ABOUT THIS TASK
Beginning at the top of the data below, write out every line exactly until you reach the line with "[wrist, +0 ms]", and include that line.

Data items:
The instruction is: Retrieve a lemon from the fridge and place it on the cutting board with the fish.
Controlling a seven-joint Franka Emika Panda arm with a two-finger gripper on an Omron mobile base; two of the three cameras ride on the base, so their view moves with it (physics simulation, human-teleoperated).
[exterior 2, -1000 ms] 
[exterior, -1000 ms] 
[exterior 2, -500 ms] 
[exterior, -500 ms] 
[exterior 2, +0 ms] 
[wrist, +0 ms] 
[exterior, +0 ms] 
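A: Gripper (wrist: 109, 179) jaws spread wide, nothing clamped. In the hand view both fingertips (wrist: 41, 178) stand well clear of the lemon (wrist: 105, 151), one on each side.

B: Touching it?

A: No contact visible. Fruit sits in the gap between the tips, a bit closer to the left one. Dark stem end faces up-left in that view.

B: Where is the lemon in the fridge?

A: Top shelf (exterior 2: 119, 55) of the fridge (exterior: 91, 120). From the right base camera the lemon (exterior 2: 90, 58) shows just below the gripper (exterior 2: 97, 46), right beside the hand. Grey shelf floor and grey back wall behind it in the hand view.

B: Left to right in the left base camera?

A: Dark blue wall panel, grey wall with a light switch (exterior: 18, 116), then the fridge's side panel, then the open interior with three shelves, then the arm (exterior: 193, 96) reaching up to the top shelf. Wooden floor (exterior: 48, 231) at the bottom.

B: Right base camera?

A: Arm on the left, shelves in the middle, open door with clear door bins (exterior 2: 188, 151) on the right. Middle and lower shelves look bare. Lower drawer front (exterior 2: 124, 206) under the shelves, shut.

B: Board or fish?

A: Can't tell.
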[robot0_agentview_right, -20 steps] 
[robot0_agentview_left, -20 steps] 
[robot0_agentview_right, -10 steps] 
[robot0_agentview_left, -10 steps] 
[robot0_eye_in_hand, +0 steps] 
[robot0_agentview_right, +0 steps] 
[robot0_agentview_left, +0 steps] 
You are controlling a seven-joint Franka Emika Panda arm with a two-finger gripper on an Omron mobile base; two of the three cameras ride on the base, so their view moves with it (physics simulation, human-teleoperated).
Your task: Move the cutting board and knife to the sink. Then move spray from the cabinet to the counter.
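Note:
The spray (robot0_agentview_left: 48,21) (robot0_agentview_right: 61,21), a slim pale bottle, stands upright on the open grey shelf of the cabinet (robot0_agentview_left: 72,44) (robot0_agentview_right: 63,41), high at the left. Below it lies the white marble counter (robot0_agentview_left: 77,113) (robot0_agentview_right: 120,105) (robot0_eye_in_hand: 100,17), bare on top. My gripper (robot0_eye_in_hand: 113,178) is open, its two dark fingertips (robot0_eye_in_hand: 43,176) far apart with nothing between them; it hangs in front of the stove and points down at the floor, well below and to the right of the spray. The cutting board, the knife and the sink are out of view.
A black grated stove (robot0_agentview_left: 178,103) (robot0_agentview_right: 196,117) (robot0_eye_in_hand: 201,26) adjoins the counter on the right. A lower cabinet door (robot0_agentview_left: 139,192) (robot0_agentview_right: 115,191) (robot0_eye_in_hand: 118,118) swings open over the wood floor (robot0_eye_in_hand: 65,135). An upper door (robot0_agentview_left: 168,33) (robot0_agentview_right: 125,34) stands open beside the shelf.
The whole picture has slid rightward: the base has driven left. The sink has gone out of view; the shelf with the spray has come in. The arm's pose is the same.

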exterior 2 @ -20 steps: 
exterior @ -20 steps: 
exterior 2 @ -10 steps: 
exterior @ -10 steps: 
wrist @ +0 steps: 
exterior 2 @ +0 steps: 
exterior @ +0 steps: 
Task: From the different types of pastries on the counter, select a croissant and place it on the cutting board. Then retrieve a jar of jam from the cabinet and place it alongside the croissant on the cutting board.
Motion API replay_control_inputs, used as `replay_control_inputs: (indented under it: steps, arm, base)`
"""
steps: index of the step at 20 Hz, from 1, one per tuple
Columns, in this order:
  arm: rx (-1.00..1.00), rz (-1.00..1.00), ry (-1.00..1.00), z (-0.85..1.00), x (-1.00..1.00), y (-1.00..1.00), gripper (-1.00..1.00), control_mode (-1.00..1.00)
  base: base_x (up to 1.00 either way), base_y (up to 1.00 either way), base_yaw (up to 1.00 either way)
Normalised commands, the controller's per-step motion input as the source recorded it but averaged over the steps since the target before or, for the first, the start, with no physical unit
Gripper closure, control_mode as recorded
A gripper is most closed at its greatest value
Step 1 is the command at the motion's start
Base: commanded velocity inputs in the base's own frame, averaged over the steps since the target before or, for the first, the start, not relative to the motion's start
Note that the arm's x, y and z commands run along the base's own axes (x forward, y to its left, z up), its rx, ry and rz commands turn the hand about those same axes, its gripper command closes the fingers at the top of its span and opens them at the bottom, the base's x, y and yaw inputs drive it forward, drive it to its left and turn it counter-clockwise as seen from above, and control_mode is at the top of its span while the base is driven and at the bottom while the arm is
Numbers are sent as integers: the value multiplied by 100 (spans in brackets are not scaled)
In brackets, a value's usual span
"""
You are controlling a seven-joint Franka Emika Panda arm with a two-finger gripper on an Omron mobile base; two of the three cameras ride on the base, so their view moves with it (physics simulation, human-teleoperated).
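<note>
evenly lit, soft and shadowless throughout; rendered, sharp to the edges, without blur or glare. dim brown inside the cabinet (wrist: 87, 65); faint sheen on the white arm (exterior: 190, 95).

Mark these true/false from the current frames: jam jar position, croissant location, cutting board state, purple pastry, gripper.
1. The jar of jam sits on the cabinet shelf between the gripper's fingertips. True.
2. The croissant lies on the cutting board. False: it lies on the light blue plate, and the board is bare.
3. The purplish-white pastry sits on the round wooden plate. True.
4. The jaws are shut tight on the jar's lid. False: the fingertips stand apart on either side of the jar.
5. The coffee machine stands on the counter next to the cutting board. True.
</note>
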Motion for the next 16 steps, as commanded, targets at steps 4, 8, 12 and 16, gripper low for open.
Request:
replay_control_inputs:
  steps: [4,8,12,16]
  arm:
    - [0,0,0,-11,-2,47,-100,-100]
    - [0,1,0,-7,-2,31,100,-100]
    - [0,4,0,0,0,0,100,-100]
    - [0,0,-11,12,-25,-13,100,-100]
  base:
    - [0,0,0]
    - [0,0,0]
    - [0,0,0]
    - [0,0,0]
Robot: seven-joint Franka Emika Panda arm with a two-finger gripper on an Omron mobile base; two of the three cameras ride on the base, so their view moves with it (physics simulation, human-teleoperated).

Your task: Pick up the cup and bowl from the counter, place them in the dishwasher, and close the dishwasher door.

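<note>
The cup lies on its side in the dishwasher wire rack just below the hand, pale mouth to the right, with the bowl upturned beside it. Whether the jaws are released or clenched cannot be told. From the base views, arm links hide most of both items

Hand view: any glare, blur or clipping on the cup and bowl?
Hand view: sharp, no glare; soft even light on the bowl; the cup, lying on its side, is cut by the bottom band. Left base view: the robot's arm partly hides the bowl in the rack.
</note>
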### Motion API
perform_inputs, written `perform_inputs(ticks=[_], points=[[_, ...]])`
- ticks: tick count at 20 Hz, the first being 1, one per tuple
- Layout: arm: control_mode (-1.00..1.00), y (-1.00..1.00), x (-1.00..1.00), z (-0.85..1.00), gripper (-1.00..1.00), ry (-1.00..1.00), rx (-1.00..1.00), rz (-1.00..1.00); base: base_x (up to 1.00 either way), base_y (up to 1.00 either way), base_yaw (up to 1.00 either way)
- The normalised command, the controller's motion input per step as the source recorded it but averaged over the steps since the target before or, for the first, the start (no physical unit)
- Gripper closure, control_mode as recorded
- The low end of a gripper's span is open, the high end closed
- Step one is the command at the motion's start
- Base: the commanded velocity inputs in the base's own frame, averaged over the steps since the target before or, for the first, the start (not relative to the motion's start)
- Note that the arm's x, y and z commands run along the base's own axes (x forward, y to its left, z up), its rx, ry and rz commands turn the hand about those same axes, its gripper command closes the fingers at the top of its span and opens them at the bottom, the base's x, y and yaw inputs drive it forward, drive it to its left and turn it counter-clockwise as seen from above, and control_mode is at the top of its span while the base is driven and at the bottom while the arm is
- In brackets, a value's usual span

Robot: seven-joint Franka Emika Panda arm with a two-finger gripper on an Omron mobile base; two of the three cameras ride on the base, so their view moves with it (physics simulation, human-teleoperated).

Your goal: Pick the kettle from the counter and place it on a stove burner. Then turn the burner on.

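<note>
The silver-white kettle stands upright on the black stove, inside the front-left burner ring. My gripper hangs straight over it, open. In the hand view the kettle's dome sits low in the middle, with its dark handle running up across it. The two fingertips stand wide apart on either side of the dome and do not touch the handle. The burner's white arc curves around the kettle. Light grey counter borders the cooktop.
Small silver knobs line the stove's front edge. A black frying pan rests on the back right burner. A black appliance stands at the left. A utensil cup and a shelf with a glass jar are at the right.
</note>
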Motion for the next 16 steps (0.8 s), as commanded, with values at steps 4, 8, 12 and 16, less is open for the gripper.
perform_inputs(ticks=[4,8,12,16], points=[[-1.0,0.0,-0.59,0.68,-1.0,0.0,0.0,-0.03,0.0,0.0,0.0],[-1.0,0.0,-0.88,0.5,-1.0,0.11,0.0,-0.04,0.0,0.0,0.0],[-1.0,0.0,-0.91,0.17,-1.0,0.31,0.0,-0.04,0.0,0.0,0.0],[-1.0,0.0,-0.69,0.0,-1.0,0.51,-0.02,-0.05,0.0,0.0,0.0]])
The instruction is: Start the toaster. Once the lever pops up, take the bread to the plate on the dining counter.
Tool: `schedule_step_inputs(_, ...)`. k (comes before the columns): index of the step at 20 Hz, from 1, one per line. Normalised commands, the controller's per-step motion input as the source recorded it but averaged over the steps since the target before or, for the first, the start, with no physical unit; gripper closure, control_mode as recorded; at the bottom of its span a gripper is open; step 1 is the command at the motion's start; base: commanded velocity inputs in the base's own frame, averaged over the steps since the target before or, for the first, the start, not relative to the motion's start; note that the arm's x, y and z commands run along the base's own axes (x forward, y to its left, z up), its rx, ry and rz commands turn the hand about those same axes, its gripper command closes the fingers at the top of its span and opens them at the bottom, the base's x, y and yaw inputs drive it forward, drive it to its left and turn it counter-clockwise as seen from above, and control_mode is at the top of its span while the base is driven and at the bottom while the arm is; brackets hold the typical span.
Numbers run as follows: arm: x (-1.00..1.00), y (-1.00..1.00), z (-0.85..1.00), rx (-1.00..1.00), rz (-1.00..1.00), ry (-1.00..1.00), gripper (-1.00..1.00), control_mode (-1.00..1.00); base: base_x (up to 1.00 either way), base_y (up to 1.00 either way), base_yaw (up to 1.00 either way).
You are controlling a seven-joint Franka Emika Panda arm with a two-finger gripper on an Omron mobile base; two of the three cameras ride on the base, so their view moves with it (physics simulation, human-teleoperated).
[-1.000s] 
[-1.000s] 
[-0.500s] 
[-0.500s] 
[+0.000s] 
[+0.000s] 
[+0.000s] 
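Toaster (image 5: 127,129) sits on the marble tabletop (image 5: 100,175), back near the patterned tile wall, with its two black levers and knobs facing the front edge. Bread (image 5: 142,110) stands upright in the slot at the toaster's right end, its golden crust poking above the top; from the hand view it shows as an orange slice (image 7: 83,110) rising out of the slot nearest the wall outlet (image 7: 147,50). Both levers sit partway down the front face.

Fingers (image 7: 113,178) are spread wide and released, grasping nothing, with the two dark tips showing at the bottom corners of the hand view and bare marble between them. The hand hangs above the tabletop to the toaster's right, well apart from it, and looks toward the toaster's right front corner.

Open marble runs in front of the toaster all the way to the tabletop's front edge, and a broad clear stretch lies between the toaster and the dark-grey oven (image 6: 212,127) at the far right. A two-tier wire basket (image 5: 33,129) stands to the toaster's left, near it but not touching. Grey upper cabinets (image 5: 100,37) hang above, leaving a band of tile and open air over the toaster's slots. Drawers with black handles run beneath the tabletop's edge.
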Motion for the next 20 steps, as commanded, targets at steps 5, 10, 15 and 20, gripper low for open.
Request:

RESPONSE BOX
The instruction is: Retrieve a lemon from the fridge and place it on the cutting board with the fish.
Controlling a seven-joint Franka Emika Panda arm with a two-finger gripper on an Omron mobile base; two of the three cameras ride on the base, so their view moves with it (physics simulation, human-teleoperated).
[exterior 2, -1000 ms] 
[exterior, -1000 ms] 
[exterior 2, -500 ms] 
[exterior, -500 ms] 
[exterior 2, +0 ms] 
[wrist, +0 ms] 

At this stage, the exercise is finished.